Thank you. I can now compile with an std::vector<> as my queue, and the default color map. In looking at the Dijkstra example, I see it is using a boost::mutable_queue<>, which has the primary feature of being able to dynamically change the sorting criterion. This is exciting but not something I need. Turning my attention to boost::queue<>, I am trying to see how to place my own sorting criteria. It looks like I need to define a class encapsulating my data (or deriving from the class that holds my data), and to define the usual ordering operators (<,>,==, etc) within that class. I would then declare an object of type boost::queue<MyClass> and go from there. Is that the "cheapest" way to get a priority queue with a custom sort order? Eric On Fri, May 21, 2010 at 1:13 PM, Jeremiah Willcock <jewillco@osl.iu.edu> wrote:
On Thu, 20 May 2010, Eric Fowler wrote:
I don't see how this substitutes a hand-rolled queue.

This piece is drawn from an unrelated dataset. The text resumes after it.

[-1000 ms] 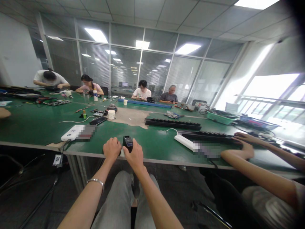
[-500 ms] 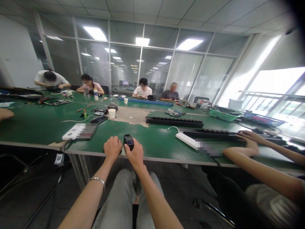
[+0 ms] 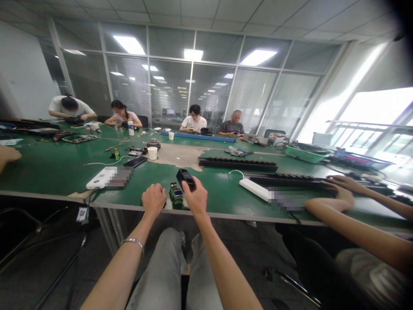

That code I pointed to creates a queue and uses it in breadth_first_search.
And I don't see why this:
boost::bfs_visitor<null_visitor> nv; std::stack<T> q;
breadth_first_search(graph, vertex, q, nv);
Is getting me this:
In file included from MyDialog.h:8, from MyDialog.cpp:2: ../DelaunayGraph/DelaunayGraph.h: In member function ‘Vertex DelaunayGraph<T>::seek_vertex_nearest_point(const POS<T>&) const [with T = short int]’: MyDialog.cpp:44: instantiated from here ../DelaunayGraph/DelaunayGraph.h:214: error: no matching function for call to ‘breadth_first_search(const DelaunayGraph<short int>&, const Vertex&, std::stack<short int, std::deque<short int, std::allocator<short int> > >&, boost::bfs_visitor<boost::null_visitor>&)’ make: *** [MyDialog.o] Error 1
It appears that the version of breadth_first_search that takes an explicit queue without using named parameters needs an explicitly specified color map as well.